I significantly dislike the way Day’s life is used to diminish a true practice of faith, of religion. The NY Times published Sharon Otterman’s article, “In Hero of the Catholic Left, a Conservative Cardinal Sees a Saint,” and it’s typically misguided with tired cliches and wrong information (her facts are often wrong) yet useful in a limited way because Dorothy Day saintliness shines. Obviously Otterman wanted a story and not the truth.
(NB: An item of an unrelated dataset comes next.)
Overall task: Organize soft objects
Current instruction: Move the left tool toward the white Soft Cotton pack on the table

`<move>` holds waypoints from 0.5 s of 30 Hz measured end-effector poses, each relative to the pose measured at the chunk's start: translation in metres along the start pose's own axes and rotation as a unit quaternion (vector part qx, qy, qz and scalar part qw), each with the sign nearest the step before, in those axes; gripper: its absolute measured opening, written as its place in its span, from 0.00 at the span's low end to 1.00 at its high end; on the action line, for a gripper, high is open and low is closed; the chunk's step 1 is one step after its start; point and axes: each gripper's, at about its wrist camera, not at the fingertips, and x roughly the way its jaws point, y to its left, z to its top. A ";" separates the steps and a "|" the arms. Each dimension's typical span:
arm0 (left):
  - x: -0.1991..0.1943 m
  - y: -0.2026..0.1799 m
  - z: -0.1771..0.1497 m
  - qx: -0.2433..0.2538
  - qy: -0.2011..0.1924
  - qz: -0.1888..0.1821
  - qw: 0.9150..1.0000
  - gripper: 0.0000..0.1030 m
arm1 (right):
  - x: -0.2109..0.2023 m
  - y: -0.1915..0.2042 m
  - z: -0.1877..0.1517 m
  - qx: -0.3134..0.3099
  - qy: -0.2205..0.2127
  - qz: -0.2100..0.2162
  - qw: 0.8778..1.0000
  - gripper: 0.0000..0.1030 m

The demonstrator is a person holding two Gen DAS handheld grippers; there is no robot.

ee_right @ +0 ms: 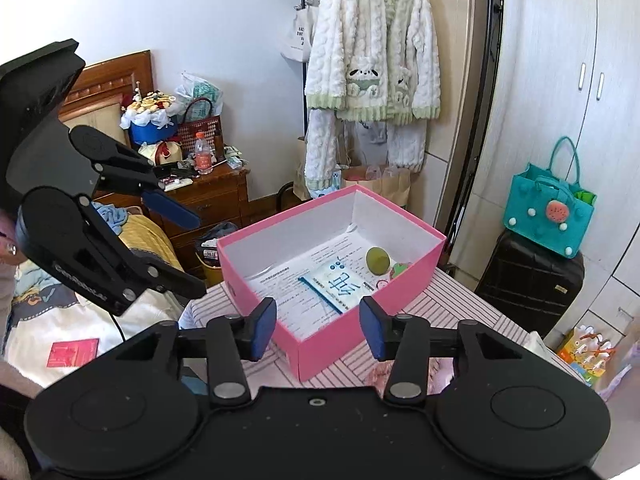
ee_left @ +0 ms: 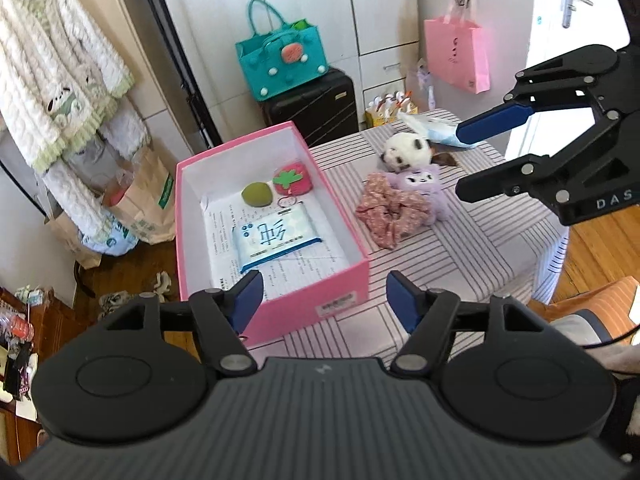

Dorothy Day’s vision of being a saint

Dorothy DayThere are some among the Christian faithful who would prefer not to spend resources, personal and financial, on the sainthood investigation of the Servant of God Dorothy Day. As we know the US bishops have recently given their approval for the process to move forward. The for Day’s cause for canonization is being promoted by the Archdiocese of New York; Cardinal Timothy Dolan is a very strong supporter, as is Cardinal Francis George among others.
For what it is worth, I am in favor of Dorothy Day’s cause advancing because I think she faithfully points out in concrete ways that living the Gospel of Jesus Christ is possible, reasonable, even for sinners like me. That is, she reminds us, the living, that the Church is a hospital for the sick (that is, for sinners), and not a museum of the self-righteous. Spare me the people who think they have the Christian path to salvation all figured out. PLUS, Dorothy Day is a Benedictine Oblate [of Saint Procopius Abbey] and that is a terrific witness of the laity taking the spiritual life seriously and humanely. Day’s sainthood makes no difference to her; it does make a difference to me; men and women declared saints by the Church –infallible statements of faith– aren’t sainted for their own benefit but those who are a part of the living Church today.
Many have heard it said that Dorothy Day said, “Don’t call me a saint. I don’t want to be dismissed that easily.” But did she, and what did she mean?
It is true that we have to be concerned with what it mean for someone to be given the recognition “Blessed” or “Saint.” All the more if the one proposed made some declaration about her personal sanctity in public. Setting out to understand the origin and implication of Day’s declaration, Jesuit Father Jim Martin contacted Robert Ellsberg, publisher of Orbis Books and a contemporary thinker of Day’s impact today.  Ellsberg sheds some necessary light on the subject. He said in part,

I bear a burden of responsibility for publicizing that line, which I quoted in the introduction to an anthology of her writings almost thirty years ago. Where did it come from? I can’t honestly say. I do remember one time sitting at the kitchen table with her at St. Joseph’s house, looking at an issue of Time magazine in which she was included in a list of “living saints.” “When they call you a saint,” she said, “it means basically that you are not to be taken seriously.”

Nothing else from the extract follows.